#### [Task description]
Up to and including the line with "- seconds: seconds", please reproduce the lines below exactly, beginning with the first.
-------------------------
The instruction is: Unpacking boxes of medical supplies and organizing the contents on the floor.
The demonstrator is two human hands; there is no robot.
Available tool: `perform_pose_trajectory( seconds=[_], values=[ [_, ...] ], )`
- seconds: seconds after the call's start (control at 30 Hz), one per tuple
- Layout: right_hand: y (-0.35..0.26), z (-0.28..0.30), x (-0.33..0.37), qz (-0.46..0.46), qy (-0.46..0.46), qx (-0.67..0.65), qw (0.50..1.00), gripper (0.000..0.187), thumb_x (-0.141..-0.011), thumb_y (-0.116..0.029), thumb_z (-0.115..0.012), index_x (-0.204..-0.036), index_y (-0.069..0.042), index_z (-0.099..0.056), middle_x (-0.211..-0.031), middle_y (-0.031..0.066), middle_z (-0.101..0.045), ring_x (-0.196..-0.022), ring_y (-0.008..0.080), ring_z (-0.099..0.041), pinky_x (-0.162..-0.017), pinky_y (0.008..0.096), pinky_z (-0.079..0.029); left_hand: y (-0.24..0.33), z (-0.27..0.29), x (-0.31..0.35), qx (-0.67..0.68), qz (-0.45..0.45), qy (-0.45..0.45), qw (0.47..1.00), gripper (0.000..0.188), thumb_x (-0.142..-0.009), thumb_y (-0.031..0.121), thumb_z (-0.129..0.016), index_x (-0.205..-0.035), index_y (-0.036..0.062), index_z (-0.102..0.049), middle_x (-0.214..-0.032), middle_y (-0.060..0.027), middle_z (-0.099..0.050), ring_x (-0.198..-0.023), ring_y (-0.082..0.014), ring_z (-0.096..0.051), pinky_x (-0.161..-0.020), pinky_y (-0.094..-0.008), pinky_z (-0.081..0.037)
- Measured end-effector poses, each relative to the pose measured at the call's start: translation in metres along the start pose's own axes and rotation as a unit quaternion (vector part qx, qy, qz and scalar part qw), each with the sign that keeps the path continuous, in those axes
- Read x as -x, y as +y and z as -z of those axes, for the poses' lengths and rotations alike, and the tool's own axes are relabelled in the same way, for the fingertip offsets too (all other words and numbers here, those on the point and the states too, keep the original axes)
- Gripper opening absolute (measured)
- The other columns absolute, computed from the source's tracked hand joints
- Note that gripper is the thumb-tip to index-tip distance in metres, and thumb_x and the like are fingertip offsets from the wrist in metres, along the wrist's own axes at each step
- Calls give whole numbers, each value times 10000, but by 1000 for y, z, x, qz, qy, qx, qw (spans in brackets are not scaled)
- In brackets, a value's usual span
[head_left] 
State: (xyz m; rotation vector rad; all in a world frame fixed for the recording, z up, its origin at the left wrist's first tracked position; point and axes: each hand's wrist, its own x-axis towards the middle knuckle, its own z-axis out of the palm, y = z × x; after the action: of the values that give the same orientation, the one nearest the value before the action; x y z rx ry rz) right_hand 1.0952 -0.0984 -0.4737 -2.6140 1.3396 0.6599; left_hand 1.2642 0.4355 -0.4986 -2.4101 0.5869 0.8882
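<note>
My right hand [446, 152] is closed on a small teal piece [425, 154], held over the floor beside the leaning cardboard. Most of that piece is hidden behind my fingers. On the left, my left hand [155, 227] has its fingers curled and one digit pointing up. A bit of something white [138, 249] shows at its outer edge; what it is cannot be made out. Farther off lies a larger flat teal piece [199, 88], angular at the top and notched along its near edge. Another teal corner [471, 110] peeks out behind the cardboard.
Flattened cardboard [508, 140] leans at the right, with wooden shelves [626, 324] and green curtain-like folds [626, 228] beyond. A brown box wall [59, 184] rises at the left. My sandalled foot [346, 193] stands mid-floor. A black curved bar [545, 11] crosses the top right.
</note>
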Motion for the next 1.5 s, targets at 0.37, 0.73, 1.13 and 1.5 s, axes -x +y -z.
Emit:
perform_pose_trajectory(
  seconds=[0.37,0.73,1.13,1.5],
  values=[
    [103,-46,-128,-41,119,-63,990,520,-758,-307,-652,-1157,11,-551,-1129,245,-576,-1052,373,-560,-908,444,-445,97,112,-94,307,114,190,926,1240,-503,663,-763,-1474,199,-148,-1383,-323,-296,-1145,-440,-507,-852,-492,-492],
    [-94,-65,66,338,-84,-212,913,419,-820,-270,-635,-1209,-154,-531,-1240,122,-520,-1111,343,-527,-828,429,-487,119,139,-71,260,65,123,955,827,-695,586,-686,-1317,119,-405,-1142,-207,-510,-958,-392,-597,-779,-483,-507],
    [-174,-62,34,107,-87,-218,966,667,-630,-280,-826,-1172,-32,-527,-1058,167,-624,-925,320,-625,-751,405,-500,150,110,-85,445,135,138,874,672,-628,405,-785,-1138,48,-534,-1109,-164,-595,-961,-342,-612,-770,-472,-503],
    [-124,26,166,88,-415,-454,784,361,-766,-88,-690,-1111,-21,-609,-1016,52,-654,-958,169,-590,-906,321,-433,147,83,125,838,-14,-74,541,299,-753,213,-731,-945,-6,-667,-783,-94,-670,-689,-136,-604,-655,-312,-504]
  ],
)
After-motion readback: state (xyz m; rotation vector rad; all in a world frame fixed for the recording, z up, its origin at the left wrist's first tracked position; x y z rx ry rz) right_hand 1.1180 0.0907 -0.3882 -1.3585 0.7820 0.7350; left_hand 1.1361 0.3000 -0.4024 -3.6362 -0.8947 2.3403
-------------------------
#### [Solution to this exercise]
The instruction is: Unpacking boxes of medical supplies and organizing the contents on the floor.
The demonstrator is two human hands; there is no robot.
Available tool: `perform_pose_trajectory( seconds=[_], values=[ [_, ...] ], )`
- seconds: seconds after the call's start (control at 30 Hz), one per tuple

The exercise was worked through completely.